Fried et al. applied peg-IFNa-2a to treat 814 patients with HBeAg(+) chronic hepatitis B. S machine was divided into three groups: pegIFNa-2a 180 mg/w, pegIFNa-2a 180 mg/w + lamivudine 100 mg qd and lamivudine 100 mg qd, treated for 48 weeks and discontinued S visit for 24 weeks, for a total of 72 weeks.
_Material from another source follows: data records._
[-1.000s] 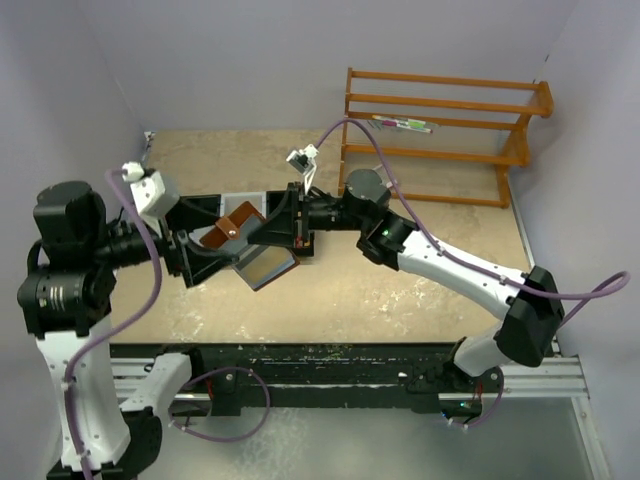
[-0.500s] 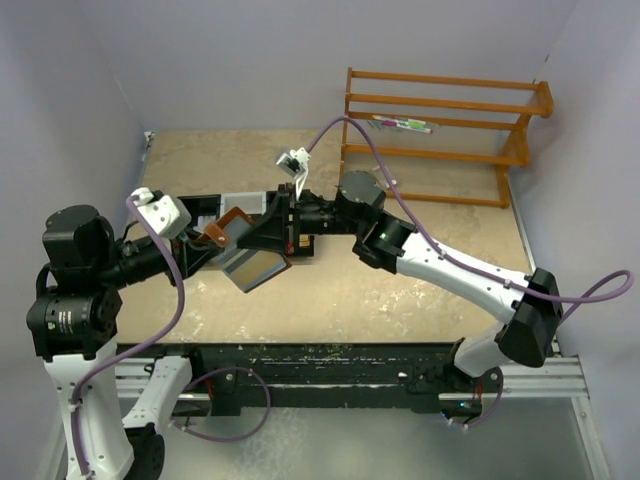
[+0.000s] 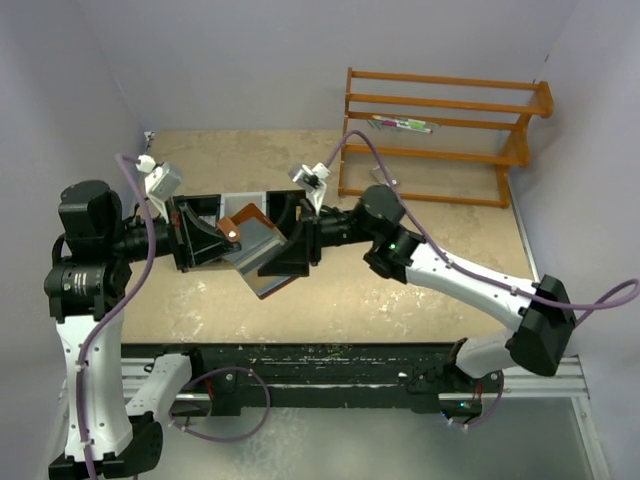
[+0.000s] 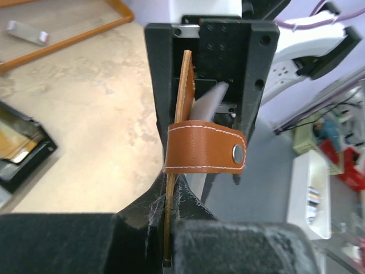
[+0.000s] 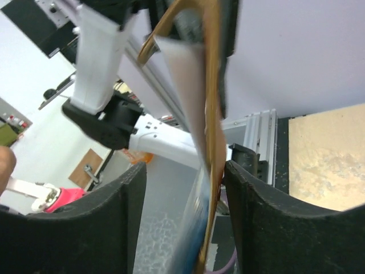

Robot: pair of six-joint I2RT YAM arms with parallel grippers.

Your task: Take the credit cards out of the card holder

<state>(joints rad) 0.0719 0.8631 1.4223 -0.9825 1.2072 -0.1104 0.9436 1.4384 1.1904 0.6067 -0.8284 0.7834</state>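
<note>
No legible text, label, brand, number or sign on anything

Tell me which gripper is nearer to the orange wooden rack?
Right. The right gripper sits near mid-table, closer to the rack; the left gripper lies farther left.

Card holder: tan leather, smooth, white stitching along the strap (one bright metal snap). Credit cards: thin pale plastic, slightly glossy. Fingers: matt black plastic. Tabletop: mottled beige, rough. Rack: orange varnished wood.
</note>
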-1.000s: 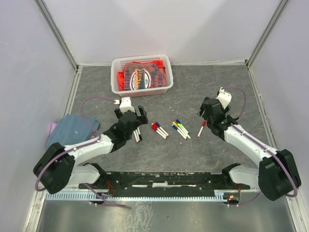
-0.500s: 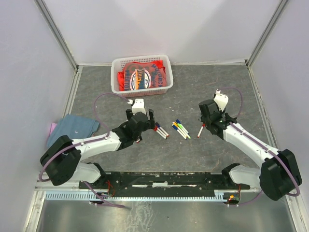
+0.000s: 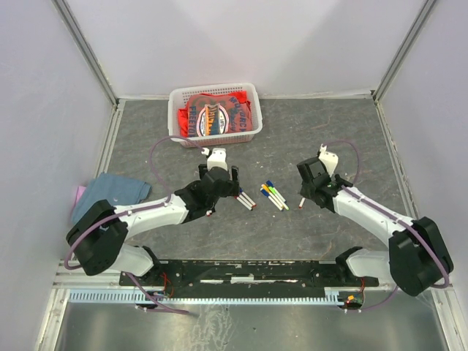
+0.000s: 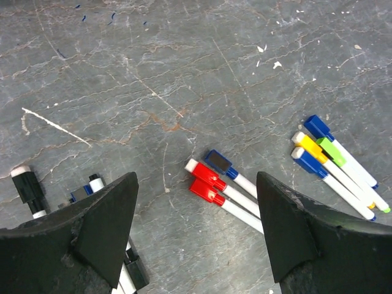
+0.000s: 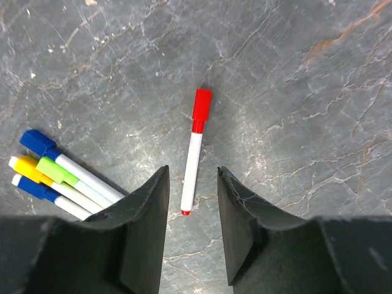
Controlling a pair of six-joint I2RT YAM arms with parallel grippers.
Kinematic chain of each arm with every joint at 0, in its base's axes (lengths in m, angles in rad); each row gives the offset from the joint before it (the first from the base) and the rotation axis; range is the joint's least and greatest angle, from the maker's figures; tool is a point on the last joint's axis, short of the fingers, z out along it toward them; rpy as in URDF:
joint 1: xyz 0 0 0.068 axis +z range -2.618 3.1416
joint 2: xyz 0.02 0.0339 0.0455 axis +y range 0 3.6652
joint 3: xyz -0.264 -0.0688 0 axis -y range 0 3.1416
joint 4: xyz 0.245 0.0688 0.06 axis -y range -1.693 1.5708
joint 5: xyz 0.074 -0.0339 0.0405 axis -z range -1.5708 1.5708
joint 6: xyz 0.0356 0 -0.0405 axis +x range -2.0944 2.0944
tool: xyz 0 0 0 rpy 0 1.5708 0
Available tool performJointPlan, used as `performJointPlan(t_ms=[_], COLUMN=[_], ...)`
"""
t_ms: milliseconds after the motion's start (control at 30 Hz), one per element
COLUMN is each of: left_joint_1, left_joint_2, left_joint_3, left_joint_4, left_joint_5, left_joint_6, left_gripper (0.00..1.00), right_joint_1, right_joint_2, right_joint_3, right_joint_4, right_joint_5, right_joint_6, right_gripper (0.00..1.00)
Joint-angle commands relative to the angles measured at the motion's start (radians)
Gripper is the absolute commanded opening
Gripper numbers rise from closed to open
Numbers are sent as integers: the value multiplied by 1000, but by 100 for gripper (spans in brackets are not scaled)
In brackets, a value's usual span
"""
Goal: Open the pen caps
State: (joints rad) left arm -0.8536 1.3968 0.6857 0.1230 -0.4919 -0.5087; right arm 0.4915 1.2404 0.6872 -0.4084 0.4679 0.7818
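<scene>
Left gripper (image 4: 196,177) wide open and empty, above three pens (image 4: 211,182) lying together on the grey counter (image 4: 153,73): two red-capped, one blue, caps on. Right gripper (image 5: 193,170) about half open, jaws astride the lower barrel of a lone red pen (image 5: 193,165), a small gap each side, no grip. Its cap (image 5: 201,110) is on. Four capped pens (image 5: 61,177) lie just beside it: blue, yellow, green.

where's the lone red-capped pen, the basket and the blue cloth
lone red-capped pen (image 5: 194,153): right wrist view, on its white barrel
white basket (image 3: 219,137): top external view, on its near wall
blue cloth (image 3: 110,191): top external view, on its middle
</scene>
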Motion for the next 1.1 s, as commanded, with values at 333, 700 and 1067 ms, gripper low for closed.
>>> performJointPlan(t_ms=[333,700,1067], left_joint_1=[-5,-5,-6], left_joint_2=[14,-6,-19], left_joint_3=[96,114,145], left_joint_4=[-50,-75,-115], left_joint_5=[39,38,49], left_joint_6=[-36,-36,-34], left_gripper=[83,83,84], right_joint_1=[37,42,50], right_joint_2=[89,180,170], right_joint_3=[-26,-38,-91], right_joint_4=[32,70,77], right_joint_5=[-28,-42,-68], right_joint_6=[22,24,43], right_gripper=[44,36,6])
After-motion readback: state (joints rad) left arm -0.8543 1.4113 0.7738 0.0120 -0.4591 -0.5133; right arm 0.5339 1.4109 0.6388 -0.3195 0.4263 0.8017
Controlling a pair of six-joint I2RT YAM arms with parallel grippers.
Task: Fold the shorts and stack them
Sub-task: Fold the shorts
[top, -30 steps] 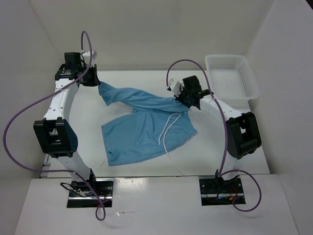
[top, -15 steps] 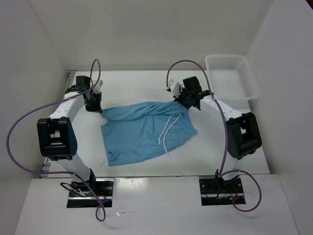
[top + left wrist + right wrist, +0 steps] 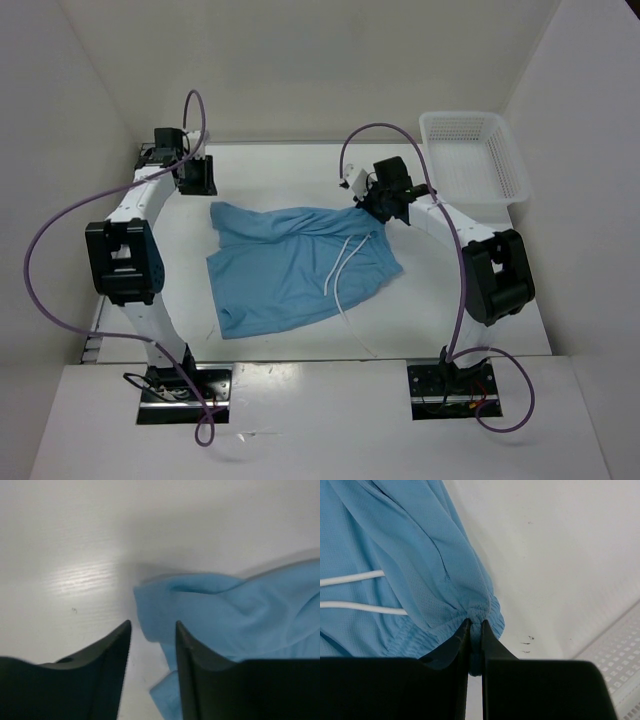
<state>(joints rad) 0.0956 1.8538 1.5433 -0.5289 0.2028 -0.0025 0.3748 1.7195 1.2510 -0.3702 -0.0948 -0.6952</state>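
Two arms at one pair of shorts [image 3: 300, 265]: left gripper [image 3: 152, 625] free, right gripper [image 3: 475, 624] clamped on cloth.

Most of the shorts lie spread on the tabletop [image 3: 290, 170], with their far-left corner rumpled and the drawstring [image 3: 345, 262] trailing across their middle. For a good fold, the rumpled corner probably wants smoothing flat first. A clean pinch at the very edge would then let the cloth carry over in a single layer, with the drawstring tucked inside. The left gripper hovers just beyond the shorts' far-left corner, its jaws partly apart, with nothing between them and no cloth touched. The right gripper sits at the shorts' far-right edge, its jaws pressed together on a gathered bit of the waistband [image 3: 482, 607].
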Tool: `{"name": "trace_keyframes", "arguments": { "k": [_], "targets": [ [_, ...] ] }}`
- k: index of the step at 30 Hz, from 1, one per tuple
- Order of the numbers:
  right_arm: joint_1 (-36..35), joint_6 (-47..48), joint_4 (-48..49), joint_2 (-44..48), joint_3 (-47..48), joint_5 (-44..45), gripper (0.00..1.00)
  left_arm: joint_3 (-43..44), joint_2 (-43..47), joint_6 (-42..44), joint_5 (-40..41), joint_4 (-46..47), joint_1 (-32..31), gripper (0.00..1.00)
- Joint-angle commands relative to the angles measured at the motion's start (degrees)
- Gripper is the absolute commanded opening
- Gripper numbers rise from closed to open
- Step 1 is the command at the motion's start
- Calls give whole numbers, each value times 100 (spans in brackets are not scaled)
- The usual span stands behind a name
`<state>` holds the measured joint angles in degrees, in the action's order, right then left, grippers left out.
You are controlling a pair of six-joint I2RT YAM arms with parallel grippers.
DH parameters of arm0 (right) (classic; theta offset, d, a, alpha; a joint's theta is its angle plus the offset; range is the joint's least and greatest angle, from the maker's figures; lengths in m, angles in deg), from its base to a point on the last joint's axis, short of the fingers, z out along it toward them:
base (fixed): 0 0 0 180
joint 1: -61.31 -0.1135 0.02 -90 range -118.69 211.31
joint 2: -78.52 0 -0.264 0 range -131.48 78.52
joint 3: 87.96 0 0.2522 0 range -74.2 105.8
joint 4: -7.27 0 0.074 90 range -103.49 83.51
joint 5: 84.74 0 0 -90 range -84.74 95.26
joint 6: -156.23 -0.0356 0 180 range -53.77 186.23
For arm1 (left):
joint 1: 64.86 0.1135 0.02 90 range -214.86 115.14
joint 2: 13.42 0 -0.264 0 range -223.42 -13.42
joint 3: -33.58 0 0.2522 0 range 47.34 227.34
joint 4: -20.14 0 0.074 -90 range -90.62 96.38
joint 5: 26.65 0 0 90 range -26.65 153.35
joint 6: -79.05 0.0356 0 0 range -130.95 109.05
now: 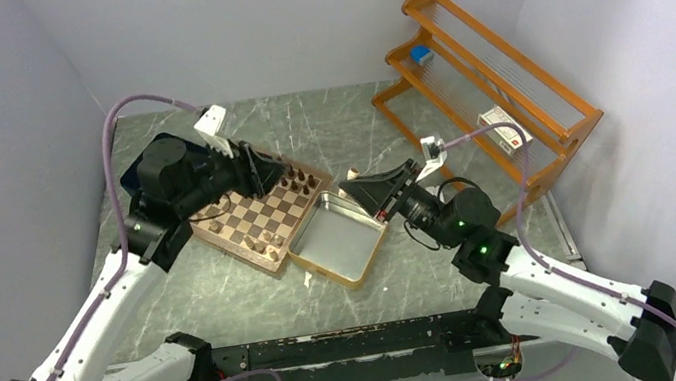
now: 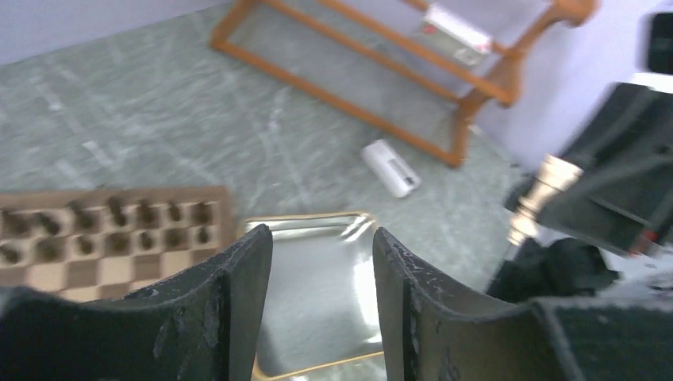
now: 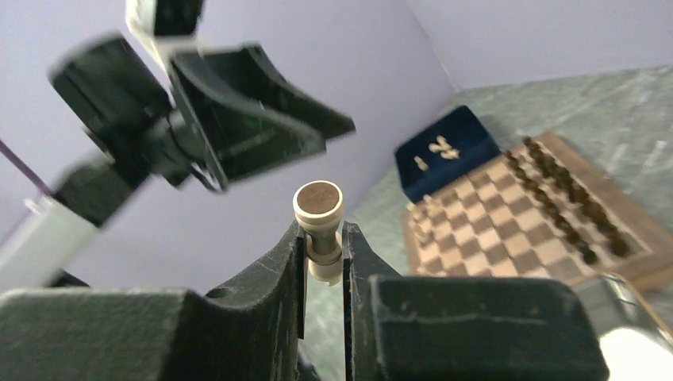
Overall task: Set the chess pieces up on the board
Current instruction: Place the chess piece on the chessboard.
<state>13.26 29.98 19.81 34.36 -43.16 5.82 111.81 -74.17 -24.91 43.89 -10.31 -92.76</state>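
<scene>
Chess pieces [image 1: 272,238], tiny turned wooden men in dark brown and pale tan, stand on the square wooden chessboard [image 1: 252,213] of light and dark squares. From above, the black left gripper [image 1: 257,170] hangs over the board's far corner. The black right gripper [image 1: 352,190] sits off the board's right side, above the far end of the silver gold-rimmed tin [image 1: 334,247]. That tin lies just beside the board on the green marbled surface [image 1: 229,303].

In the left wrist view, the left fingers [image 2: 238,305] are spread with nothing between them. The tin is below them, and the board's two dark rows line the edge nearest the tin.

In the right wrist view, the right fingers [image 3: 282,274] pinch one pale tan piece [image 3: 319,208] by its narrow waist, its felted base towards the camera. You hold it in the air, well apart from the board, with the left gripper's spread fingers close by. Pale men stand on the board's opposite edge, and a few more lie on the navy tray [image 3: 456,131] just behind the board.

This reads as a hand-over, and that is your risk. The piece is tiny and held at its thinnest part. If the left fingers close off-centre, or you release early, it could twist out and drop into the tin or roll across the surface. Setting it down beside the crowded pale men could also topple its neighbours.
</scene>
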Motion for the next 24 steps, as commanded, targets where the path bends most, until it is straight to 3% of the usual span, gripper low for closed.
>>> {"name": "trace_keyframes", "arguments": {
  "k": [1, 7, 12, 15, 24],
  "targets": [
    [15, -1503, 1753, -247, -53, 495, 12, -778, 572, -968, -1445, 2229, 30, 58],
    [17, -2235, 2764, -643, 145, 533, 12, -1431, 689, -2291, -2328, 4358, 30, 67],
    [14, -2599, 3197, -959, 163, 650, 12, -1782, 166, -3894, -2546, 6581, -5, 61],
    [8, -2805, 3414, -1188, 153, 704, 12, -1779, -10, -3953, -2436, 6691, -174, 57],
    [-59, -2869, 3750, -1569, 174, 921, 13, -1404, -231, -2826, -1756, 5668, -1111, 58]
  ]
}}
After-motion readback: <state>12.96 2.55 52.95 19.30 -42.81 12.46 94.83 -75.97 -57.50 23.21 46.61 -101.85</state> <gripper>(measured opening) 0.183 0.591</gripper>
HBeAg quantification was performed at 24 weeks of treatment in 263 patients treated with pegIFNa-2a alone, and HBeAg levels were £10 PEIU/mL in 137 patients (52%), and HBeAg seroconversion was 71/137 (52%) at S-visit to 72 weeks, while HBeAg levels
>Lau et al. used the same design scheme with HBsAg quantification, and at 24 weeks of treatment, HBsAg levels <1500 IU/mL The HBeAg blood [conversion rate was 66/129 (51%) at 1 year of drug discontinuation, where the HBsAg disappearance rate was 20%, and the HBeAg blood [conversion rate was 32% and 19% at 1 year of drug discontinuation when HBsAg was 1500-<20,000 IU/mL and 20,000 IU/mL, respectively.
Moucari et al. reported that 49 patients with HBeAg(-) chronic hepatitis B were treated with Peg-IFNa-2a for 48 weeks with an S visit of 24 weeks, and HBsAg levels decreased > 0.5 log10 IU/mL at 12 weeks from baseline with SVR (S visit after 48 weeks of treatment). 24 weeks of treatment, HBVDNA < 70copies/mL) positive predictive value and negative predictive value were 89% and 90%, respectively, and the baseline reduction of HBsAg level > 1 log10 IU/mL at 24 weeks of treatment SVR positive predictive value and negative predictive value were 92% and 97%, respectively. This suggests that early HBsAg levels can predict SVR.
Dynamic changes in HBsAg levels can predict response, relapse and no response.
How to improve HBeAg seroconversion rate and HBsAg or seroconversion rate?
Treatment regimen can be decided based on the amount and dynamics of early HBeAg and HBsAg decline. Combination therapy or longer treatment courses are possible. Takkenberg et al. treated with peg-IFNa-2a 180mg/w + ADV10mg/d for 48 weeks, S-visit for 24 weeks and S-visit for 2 years for long-term S-visit. The rates of HBsAg disappearance and HBsAg serological conversion at the end of treatment, at the end of S-visit and at the end of long-term S-visit were 9/60 (15%) and 8/60 (13%; 8/55 (15%) and 8/55 (15%); 11/55 (20%) and 11/55 (20%), respectively.
HBeAg and HBsAg quantitative assay, pegylated interferon was used to treat patients with HBeAg (+) and (-) chronic hepatitis B. The level of HBeAg and HBsAg decrease at 24 weeks of treatment was used to determine the next step to optimize the individualized treatment regimen and improve the efficacy according to the RGT strategy.